Bounded Modal Logic
Yuito Murase, Akinori Maniwa

TL;DR
This paper introduces Bounded Modal Logic (BML), an extension of constructive modal logic that explicitly models resource scoping and isolation, supported by a proof system, semantics, and Curry--Howard interpretation.
Contribution
We develop BML, a new logic that explicitly captures both intuitionistic and modal resource transitions, with a proof system, semantics, and typed lambda-calculus.
Findings
BML provides a well-structured logical framework.
The proof system and semantics are sound and complete.
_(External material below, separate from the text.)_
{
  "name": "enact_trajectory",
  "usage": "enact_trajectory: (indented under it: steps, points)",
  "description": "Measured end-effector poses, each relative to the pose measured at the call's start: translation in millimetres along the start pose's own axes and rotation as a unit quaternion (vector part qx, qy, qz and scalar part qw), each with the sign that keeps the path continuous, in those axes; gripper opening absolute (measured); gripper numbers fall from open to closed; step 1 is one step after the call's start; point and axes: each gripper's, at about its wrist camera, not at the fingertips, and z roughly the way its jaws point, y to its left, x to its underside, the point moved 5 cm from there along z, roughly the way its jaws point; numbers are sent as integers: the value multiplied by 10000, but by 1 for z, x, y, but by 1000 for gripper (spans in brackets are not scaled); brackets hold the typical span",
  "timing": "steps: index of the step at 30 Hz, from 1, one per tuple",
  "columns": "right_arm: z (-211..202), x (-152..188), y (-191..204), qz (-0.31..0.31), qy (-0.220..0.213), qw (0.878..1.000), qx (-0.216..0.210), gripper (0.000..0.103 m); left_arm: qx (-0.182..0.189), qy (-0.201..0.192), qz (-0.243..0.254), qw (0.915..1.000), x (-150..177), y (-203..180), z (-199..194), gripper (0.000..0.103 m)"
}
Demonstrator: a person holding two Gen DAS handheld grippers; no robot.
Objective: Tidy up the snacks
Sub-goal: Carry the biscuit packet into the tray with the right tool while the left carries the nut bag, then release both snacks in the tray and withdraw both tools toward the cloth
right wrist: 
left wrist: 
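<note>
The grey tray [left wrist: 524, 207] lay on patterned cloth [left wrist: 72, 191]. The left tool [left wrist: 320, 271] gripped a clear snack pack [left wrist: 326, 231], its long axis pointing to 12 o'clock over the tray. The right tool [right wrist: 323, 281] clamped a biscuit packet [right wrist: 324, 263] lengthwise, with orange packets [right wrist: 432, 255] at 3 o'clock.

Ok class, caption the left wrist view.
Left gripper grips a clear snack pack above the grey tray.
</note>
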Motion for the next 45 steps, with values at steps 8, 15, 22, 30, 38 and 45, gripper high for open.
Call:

BML supports fine-grained resource control in programming languages.
Abstract
Under the Curry--Howard isomorphism, the syntactic structure of programs can be modeled using birelational Kripke structures equipped with intuitionistic and modal relations. Intuitionistic relations capture scoping through persistence, reflecting the availability of resources from outer scopes, while modal relations model resource isolation introduced for various purposes. Traditional modal languages, however, describe only modal transitions and thus provide limited support for expressing fine-grained control over resource availability. Motivated by this limitation, we introduce \emph{Bounded Modal Logic (\textbf{BML})}, an experimental extension of constructive modal logic whose language explicitly accounts for both intuitionistic and modal transitions. We present a natural-deduction proof system and a Kripke semantics for \textbf{BML}, together with a Curry--Howard interpretation…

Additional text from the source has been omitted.